Multicollinearity occurs when two or more independent variables are highly correlated with each other. This can create problems in estimating the coefficients of the regression model because the variables share similar information. As a result, it becomes difficult to determine the individual effect of each variable on the dependent variable.
- Why it’s important: High multicollinearity can lead to unstable estimates of the regression coefficients, making it harder to interpret the model and causing the coefficients to become highly sensitive to changes in the data.
- How to check it: One common method to detect multicollinearity is by calculating the Variance Inflation Factor (VIF) for each independent variable. A VIF value greater than 5 or 10 indicates significant multicollinearity. Additionally, a correlation matrix can help identify pairs of predictors that are highly correlated.
Example:
If you’re building a model to predict house prices and you’re using variables like square footage and number of rooms, there’s a chance that these two variables are highly correlated because larger homes tend to have more rooms. If the correlation between these predictors is high, multicollinearity could be a concern.
4. Homoscedasticity
Assumption: Homoscedasticity refers to the assumption that the variance of the residuals is constant across all levels of the independent variables. In other words, the spread of the residuals should remain roughly the same across the entire range of values for the independent variables.
- Why it’s important: If the variance of the residuals is not constant (a condition called heteroscedasticity), it can lead to inefficiency in the model, which means the predictions may be biased, and statistical tests may become unreliable.

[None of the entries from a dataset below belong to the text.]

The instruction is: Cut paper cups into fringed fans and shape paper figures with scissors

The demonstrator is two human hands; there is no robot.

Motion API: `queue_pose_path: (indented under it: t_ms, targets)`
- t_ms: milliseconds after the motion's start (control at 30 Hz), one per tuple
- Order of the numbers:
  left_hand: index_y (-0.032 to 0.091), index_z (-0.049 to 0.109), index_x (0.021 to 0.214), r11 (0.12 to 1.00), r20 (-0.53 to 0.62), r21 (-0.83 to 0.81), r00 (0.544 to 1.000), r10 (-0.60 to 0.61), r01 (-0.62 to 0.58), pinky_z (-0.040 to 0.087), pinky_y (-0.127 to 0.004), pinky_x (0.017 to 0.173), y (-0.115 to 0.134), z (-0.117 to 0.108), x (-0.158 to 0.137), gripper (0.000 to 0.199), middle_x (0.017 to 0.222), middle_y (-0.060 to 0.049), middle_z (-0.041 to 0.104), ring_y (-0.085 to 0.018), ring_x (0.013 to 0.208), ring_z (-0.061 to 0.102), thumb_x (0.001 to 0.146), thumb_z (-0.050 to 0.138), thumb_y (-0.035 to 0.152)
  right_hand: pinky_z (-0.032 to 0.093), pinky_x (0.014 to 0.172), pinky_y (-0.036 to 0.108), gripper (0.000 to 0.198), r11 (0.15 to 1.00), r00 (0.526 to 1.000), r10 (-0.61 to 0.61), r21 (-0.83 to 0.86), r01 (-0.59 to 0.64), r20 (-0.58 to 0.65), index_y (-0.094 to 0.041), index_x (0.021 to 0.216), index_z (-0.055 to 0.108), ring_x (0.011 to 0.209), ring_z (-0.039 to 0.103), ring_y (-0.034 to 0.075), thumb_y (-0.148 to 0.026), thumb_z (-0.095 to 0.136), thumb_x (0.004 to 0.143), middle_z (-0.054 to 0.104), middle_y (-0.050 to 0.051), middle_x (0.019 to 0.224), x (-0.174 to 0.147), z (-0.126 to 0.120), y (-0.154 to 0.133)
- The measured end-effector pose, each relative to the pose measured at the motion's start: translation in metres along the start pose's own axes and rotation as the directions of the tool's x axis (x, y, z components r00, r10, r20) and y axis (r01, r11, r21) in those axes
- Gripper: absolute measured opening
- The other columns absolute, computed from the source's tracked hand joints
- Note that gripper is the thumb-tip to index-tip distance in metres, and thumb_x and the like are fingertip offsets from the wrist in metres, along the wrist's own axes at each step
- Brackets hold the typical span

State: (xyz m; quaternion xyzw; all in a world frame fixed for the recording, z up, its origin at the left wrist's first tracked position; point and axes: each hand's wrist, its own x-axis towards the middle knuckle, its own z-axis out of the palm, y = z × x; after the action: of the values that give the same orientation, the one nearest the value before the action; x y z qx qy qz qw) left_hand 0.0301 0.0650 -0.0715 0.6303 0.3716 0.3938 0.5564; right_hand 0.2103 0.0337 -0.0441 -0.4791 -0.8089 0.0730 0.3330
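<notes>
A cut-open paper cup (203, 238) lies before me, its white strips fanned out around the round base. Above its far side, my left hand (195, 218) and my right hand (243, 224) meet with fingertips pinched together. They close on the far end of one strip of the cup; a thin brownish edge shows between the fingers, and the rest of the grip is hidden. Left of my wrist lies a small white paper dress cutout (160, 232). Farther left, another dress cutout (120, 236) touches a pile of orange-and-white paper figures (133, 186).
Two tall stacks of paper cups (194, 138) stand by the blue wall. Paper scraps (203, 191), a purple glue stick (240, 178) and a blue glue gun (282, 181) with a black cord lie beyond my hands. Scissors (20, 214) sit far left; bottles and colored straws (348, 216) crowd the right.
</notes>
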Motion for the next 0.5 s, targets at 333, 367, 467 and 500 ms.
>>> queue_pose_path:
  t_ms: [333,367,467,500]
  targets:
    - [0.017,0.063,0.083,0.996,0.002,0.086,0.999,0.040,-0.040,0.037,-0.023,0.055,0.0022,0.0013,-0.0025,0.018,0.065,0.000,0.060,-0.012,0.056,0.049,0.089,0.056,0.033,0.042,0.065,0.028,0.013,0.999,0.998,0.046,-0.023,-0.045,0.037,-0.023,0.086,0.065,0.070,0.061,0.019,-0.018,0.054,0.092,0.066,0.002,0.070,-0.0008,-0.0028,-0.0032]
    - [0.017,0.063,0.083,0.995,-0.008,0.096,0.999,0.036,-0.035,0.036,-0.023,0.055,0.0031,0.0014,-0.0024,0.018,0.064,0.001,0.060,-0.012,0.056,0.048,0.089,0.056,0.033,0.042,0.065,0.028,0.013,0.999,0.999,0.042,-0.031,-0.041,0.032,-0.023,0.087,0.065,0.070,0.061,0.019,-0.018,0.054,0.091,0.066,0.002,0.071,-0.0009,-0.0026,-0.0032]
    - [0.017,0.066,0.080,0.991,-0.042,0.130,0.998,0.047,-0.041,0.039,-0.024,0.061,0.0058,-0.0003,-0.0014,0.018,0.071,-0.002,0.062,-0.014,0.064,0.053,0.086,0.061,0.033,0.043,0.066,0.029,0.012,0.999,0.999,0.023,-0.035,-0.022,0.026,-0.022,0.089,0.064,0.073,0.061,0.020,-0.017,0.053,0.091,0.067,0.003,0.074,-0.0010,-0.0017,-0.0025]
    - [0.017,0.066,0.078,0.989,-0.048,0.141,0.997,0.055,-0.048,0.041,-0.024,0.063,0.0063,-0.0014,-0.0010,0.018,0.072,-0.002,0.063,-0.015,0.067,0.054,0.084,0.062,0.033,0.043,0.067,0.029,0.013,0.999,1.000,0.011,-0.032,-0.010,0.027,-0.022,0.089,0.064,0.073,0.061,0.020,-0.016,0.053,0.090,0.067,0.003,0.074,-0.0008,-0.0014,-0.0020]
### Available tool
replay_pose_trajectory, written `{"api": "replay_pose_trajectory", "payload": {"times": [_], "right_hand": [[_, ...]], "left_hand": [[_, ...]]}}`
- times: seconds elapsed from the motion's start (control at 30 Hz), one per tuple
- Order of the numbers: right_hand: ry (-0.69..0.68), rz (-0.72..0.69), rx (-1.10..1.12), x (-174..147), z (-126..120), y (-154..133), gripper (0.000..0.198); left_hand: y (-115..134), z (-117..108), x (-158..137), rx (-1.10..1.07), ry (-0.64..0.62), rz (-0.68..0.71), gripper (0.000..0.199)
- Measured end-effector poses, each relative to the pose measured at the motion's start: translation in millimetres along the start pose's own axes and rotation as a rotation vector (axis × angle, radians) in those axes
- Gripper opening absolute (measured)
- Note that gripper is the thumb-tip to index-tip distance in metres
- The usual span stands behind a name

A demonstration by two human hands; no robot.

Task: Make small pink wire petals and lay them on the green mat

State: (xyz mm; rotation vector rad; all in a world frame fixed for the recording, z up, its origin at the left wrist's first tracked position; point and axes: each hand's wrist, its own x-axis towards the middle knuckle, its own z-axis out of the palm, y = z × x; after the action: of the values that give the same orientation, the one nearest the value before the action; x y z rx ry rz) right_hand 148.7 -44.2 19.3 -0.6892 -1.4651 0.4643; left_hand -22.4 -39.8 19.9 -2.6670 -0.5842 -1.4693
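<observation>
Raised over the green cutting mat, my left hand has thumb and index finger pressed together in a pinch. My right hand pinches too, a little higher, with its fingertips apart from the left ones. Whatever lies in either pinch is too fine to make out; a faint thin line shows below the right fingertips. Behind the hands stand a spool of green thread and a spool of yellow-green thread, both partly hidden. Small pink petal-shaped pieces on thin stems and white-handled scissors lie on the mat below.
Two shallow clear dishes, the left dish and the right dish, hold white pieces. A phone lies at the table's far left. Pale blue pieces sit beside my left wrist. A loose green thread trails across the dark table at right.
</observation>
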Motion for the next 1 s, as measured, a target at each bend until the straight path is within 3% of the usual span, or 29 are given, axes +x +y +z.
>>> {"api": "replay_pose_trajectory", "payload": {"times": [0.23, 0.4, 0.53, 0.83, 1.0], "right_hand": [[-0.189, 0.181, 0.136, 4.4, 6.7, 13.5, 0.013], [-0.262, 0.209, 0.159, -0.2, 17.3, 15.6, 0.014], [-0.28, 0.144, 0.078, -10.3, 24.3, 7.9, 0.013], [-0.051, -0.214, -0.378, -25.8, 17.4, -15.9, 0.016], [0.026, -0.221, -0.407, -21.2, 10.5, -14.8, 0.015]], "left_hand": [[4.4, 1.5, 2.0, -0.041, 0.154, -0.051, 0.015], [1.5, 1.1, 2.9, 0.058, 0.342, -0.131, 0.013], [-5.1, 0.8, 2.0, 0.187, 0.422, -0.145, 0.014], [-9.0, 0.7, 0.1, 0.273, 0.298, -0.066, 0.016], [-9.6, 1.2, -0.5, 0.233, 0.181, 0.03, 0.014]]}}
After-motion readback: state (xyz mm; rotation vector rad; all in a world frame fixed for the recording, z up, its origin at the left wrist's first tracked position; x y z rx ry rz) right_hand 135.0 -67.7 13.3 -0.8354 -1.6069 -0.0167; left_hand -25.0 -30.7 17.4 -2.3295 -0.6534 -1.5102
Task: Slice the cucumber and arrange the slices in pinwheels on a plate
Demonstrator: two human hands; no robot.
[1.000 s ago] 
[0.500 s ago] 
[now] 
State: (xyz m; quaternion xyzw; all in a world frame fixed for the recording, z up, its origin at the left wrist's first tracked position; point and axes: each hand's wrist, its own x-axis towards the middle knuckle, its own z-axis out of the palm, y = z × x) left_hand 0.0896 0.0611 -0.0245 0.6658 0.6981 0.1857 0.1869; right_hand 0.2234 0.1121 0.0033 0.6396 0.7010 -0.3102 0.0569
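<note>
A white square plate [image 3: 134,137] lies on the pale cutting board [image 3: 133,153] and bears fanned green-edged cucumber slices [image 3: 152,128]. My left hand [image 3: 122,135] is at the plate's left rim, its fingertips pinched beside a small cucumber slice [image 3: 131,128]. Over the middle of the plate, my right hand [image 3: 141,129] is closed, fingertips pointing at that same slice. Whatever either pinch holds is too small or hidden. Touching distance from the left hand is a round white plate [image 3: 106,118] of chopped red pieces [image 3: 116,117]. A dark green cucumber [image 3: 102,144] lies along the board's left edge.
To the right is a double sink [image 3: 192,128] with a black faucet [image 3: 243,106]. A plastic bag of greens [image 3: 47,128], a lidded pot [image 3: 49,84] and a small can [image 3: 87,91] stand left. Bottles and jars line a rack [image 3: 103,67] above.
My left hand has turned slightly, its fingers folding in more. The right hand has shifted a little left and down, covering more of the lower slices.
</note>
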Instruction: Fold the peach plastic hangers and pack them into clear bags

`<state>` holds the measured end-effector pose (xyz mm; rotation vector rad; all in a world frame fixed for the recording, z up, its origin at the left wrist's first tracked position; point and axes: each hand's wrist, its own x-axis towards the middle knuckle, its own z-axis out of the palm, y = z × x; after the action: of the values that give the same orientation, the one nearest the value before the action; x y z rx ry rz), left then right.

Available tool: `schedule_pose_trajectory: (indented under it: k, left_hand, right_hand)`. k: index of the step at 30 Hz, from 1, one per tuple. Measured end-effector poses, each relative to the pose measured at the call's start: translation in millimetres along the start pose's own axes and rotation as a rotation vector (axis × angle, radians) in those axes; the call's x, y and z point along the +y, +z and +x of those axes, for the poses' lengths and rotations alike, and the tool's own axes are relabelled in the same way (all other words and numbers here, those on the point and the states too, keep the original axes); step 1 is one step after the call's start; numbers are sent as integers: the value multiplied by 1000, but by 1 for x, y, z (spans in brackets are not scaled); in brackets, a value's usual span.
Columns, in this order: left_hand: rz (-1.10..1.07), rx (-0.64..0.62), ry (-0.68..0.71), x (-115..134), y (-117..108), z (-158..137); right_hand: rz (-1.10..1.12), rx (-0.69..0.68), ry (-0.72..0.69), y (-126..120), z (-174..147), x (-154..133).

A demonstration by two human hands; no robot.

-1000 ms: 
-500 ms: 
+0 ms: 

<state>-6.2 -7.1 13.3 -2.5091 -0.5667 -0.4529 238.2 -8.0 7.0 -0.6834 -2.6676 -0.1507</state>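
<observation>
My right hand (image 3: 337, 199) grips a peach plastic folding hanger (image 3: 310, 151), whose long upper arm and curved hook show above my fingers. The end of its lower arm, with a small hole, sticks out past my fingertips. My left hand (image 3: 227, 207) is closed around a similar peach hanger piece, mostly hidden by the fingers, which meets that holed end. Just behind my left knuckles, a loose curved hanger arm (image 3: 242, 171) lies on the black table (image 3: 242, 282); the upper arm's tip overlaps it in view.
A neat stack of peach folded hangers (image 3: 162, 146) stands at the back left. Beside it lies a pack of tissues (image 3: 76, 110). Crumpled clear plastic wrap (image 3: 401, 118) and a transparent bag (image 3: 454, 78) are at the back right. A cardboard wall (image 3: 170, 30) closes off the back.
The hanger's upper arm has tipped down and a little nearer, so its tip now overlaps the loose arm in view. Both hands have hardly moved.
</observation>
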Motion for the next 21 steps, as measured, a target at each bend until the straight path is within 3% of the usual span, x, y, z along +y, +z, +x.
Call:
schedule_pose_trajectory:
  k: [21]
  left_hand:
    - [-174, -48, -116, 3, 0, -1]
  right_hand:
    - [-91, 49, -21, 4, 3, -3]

- How to check it: You can check for homoscedasticity by plotting the residuals against the predicted values. If the plot shows a random scatter with no clear pattern, the assumption of homoscedasticity holds. However, if the plot shows a funnel shape (where the spread of residuals increases or decreases as the predicted value changes), this indicates heteroscedasticity.
Example:
Consider a regression model predicting house prices. If the spread of residuals increases as the predicted house price increases (i.e., the errors become more spread out for higher prices), the assumption of homoscedasticity may be violated.
Conclusion
Linear regression is a powerful and widely-used tool in predictive analytics, but for the model to produce valid and reliable results, it must meet certain assumptions. These assumptions help ensure that the relationship between the variables is accurately captured and that the conclusions drawn from the model are statistically sound. Here’s a summary of the four major assumptions:
- Linearity: The relationship between dependent and independent variables must be linear.
- Normality of Errors: The residuals must be normally distributed.
- No Multicollinearity: Independent variables should not be highly correlated with each other.
- Homoscedasticity: The variance of residuals should be constant across all levels of the independent variables.
By checking these assumptions, you can ensure that your linear regression model is valid and that the results you obtain are meaningful and reliable.